**What the exercise asks:** Strip the pictures, then copy the remaining data exactly as it stands.

**Input data:**
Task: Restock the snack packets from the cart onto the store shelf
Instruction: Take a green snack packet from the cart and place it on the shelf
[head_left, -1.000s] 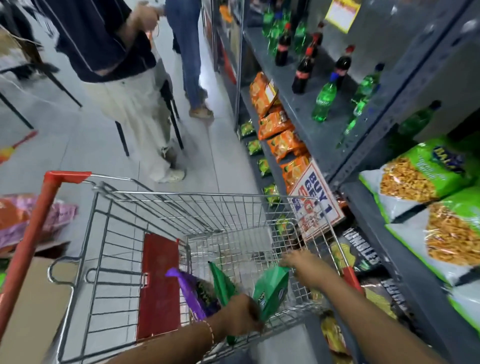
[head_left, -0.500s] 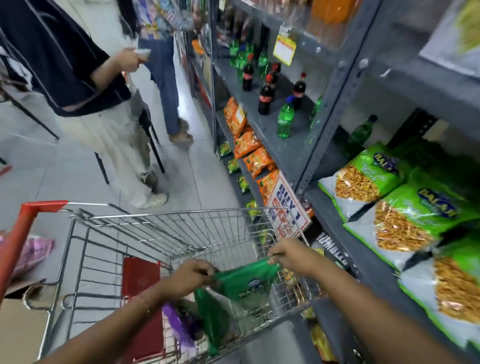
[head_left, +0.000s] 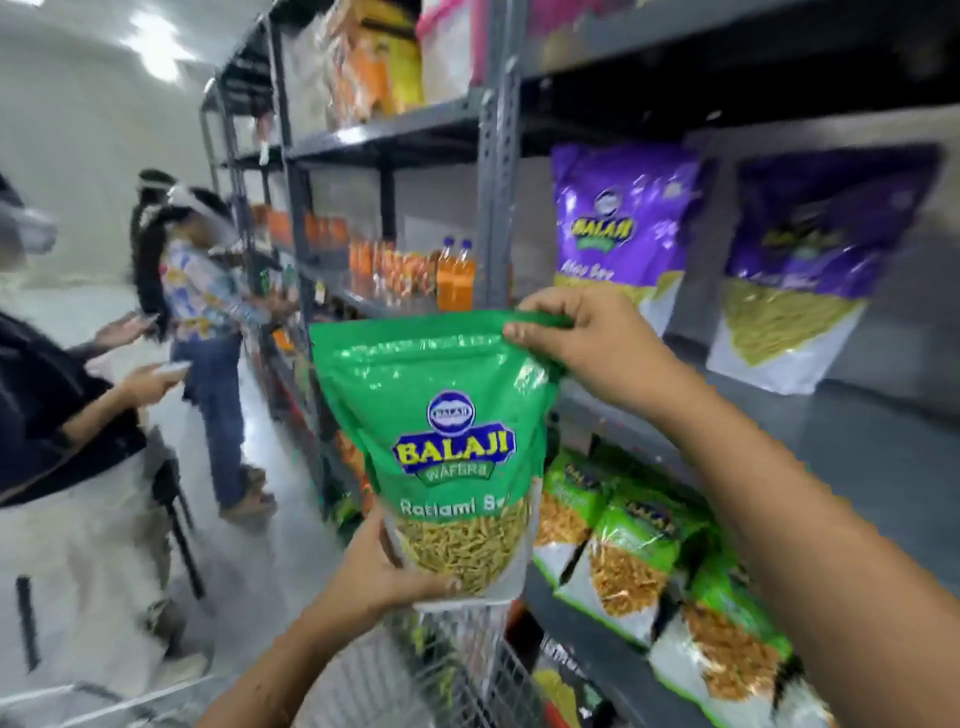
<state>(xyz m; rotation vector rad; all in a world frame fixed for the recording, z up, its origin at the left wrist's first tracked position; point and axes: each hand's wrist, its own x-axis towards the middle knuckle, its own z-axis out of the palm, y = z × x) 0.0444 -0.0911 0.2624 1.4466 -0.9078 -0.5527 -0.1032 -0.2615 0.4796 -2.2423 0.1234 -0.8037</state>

**Expected answer:**
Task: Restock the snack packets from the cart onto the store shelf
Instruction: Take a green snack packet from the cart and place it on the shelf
[head_left, -1.000s] 
[head_left, -0.500s] 
[head_left, +0.000s] 
<state>(xyz m; rotation vector rad; all in a world frame fixed for the recording, z up, its origin at the left wrist's first tracked position; point and axes: each hand's wrist, its own x-axis towards the middle knuckle, its own z-axis out of the palm, y = z × x) 0.0444 -0.0911 0.2624 1.4466 -0.9078 -0.5527 -0.1032 -0.2615 0.4796 -2.2423 0.1234 -0.8037</state>

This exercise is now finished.